South African rugby media are suggesting that the All Blacks could benefit from being the underdogs against the Springboks.
But Ashfak Mohamed, Cape esports editor for Independent Newspapers (iol.za), believes the Springboks need “a change from the strategy used in that memorable 2019 Rugby World Cup final performance against England in Yokohama if South Africans want to stop. an animated All Black outfit.”
“Don’t be fooled by the series’ loss to Ireland. New Zealand will be much better this time around,” he wrote.
Mohamed said the Springboks “can’t just rely on playing their usual game of box kicks, mauls and scrum penalties to beat the All Blacks.”
He noted the potential threats posed by Jordie and Beauden Barrett, Rieko Ioane, and potentially Richie Mo’unga, on the All Blacks’ defensive line and suggested that the Springboks would have to shut off ball supply to them.

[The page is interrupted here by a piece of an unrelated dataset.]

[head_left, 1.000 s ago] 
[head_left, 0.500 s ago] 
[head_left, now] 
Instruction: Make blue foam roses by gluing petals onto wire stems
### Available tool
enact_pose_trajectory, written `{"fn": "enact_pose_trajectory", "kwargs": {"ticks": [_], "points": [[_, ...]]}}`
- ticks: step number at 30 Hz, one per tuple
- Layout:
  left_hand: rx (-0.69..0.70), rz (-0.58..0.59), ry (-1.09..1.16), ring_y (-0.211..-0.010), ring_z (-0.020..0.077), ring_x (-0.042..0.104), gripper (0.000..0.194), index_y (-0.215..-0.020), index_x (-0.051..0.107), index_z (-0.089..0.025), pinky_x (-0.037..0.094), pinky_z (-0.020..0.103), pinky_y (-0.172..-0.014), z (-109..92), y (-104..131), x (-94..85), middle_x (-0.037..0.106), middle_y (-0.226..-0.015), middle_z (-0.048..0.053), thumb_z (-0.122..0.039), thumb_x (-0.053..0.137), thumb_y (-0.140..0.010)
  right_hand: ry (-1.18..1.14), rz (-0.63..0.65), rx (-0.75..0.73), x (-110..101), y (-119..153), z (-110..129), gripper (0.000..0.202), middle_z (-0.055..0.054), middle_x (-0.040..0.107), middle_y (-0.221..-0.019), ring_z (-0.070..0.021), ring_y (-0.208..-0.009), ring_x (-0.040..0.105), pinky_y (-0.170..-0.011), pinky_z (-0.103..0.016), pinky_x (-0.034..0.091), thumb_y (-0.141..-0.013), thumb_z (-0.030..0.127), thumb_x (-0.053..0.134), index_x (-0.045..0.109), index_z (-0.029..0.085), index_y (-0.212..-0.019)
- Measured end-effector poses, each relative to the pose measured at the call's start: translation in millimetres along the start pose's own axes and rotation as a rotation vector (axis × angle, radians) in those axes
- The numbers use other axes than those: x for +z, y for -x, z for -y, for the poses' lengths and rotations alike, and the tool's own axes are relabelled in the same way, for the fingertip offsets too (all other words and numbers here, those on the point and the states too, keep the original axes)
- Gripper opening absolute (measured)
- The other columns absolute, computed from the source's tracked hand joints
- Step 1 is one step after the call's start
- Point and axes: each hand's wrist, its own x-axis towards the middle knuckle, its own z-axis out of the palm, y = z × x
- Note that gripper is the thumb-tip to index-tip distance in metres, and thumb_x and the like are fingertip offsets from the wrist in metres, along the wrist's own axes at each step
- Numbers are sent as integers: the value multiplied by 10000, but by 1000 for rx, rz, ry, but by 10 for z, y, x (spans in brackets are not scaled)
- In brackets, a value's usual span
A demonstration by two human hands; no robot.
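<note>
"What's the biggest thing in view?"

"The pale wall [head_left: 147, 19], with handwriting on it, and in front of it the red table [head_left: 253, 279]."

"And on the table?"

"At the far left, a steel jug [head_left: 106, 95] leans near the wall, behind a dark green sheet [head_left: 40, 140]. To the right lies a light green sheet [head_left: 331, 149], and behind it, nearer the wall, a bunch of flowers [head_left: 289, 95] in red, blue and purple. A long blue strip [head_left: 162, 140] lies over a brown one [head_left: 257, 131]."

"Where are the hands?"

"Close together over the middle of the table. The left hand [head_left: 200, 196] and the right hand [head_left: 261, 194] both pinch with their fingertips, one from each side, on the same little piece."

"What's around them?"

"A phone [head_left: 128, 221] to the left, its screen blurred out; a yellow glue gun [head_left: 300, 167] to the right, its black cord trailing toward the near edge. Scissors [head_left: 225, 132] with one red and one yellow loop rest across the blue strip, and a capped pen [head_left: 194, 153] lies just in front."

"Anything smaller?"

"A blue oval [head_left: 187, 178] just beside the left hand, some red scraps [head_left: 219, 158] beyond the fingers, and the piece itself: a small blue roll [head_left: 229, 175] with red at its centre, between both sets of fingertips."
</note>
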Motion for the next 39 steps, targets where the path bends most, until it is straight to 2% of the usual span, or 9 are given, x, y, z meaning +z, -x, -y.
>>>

The All Blacks also knew how to “beat the Boks, especially in South Africa,” Mohamed wrote, noting that the Kiwis have won six of the last seven Tests in Mzansi (South Africa)” and the 2019 World Cup match and there were divided last year’s Rugby Championship fixtures 1-1.
The Springboks would need to “add the ‘icing on the cake that we saw in all its glory in the World Cup final,'” Mohamed said. they do with that possession will determine the outcome.”
South Africa Rugby Mag columnist Dylan Jack also stated that the Springboks have “always been the traditional underdogs in this rivalry and have used that mindset to cheer themselves up in some of their more recent victories.”
But now, the All Blacks would be “playing with a back-the-wall mentality” that could make them dangerous and the Boks couldn’t afford to be “packed into a position of false security.”
“They themselves know that a wounded team is a deadly team, that a bad streak of results and criticism from off the field can galvanize a team, like the heavy artillery aimed at the supposed ‘boring’ plan of Rassie Erasmus and Jacques Nienaber,’ , wrote Jack.
“It could be a tactically deficient All Blacks team running at Mbombela Stadium… one that doesn’t measure up to the standards that were set before them. But make no mistake, this is a team that will not lack motivation and they can benefit, for once, by being the underdog.”
Jack warned that Will Jordan’s third Test against Ireland showed the All Blacks’ ability to punish any mistake and their talent for “scoring from anywhere on the field.